I hope this post doesn't give an impression of prudery. I like Shirow's work very much, and I like the vision he presents of intimate fusion between humanity and its tools. If adding sex appeal helps communicate the idea, good. Otherwise, the art and its message exist as simple technoporn--fine in their own right, but sterile.

Posted by: Jay Dugger at June 1, 2004 02:28 AM

I found the quote, but won't post it on someone else's blog. For those interested, it exists on page 290 of the 1978 Penguin edition. I have in the mind the paragraph that begins "All Margherita's chains and fetters are chiming,..."

Posted by: Jay Dugger at June 1, 2004 05:30 AM

Pornography is about arousing desire, usually the sexual kind, but one could easily expand the concept to encompass information and technology. Webster has one meaning as "the depiction of acts in a sensational manner so as to arouse a quick intense emotional reaction", which seems to fit the information overlays well. Strong colors, technological shapes, lots of information, dozens of agents and messages at the same time. On the other hand, the Webster meaning misses the desire part. One wants to *participate* in the vivid data processing orgy. Of course, I have always found information more sexy than humans, so I don't count :-)

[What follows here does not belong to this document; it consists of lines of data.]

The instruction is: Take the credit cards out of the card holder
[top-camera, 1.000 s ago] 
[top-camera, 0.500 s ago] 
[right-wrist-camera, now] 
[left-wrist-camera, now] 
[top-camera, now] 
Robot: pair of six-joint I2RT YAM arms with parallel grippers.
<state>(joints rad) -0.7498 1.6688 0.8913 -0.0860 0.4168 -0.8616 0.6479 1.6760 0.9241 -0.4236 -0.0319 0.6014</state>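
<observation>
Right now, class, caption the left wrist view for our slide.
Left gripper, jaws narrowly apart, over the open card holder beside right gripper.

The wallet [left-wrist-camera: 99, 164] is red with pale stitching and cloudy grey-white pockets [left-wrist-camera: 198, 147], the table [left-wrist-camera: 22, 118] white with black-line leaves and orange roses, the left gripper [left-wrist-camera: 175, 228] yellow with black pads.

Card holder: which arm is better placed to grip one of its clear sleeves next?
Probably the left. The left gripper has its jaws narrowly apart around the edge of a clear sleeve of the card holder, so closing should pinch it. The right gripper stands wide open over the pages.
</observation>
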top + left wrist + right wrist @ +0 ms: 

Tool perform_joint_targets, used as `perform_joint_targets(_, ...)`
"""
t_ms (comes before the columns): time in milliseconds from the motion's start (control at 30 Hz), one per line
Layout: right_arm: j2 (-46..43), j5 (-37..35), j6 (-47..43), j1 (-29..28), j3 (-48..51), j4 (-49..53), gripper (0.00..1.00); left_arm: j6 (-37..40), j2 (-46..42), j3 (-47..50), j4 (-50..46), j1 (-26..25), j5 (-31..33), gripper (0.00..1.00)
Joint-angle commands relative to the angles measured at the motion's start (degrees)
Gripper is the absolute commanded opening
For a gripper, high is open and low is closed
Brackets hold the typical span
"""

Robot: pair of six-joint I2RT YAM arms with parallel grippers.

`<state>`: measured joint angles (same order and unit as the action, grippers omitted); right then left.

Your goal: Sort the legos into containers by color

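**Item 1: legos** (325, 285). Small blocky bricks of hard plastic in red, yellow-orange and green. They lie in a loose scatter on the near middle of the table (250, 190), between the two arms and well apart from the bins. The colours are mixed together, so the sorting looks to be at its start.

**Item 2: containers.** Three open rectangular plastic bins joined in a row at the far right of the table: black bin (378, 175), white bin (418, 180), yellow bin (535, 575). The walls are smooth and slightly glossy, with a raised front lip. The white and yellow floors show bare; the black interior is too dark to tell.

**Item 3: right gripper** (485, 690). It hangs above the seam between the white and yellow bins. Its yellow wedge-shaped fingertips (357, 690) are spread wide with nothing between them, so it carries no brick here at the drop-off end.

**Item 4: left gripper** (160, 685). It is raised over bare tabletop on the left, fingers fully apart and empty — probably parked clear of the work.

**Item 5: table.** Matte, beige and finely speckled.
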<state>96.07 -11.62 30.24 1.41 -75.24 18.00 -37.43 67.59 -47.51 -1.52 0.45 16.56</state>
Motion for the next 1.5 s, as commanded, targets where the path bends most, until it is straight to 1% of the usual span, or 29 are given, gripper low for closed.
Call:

The question beyond whether it is technoporn is the lasting value (if you return to it again and again, is it then technoerotica? :-). Here I think Standalone Complex is far more successful than Man Machine Interface. The worldbuilding and cybernetic issues involved link it to the real world far better than the cybershinto and intrigues of the manga - many of those are interesting but about as relevant to us as the mechanics of forging rings of power in Middle-earth.

Apropos the standardized protagonist (the Shirow heroine with a thousand names? :-) I find her way of treating her body/bodies rather interesting. One of the best things IMHO with the original movie was how at the start the protagonist was literally constructed on an assembly line, but gradually turned from technology and information into a person/sex object. During the movie the viewer is led to gradually forget the cybernetical nature of her (there is certainly plenty of musings and comments about her condition, but the visual and "acting" impact is very much human). This makes her fighting in the last scenes so dramatic and upsetting - her skin and body is literally ripped apart revealing her technologyhood. She is quite ready to break her own arms in order to achieve her goals, something a human never could do with the same painless focus. This kind of rupture of the illusion of humanity is a very powerful way of showing the weirdness of the setting. Another example is the send-off scene with the tachikomas in Standalone Complex, where the emotional and practical behavior of the AIs clearly do not match and show their alienness starkly.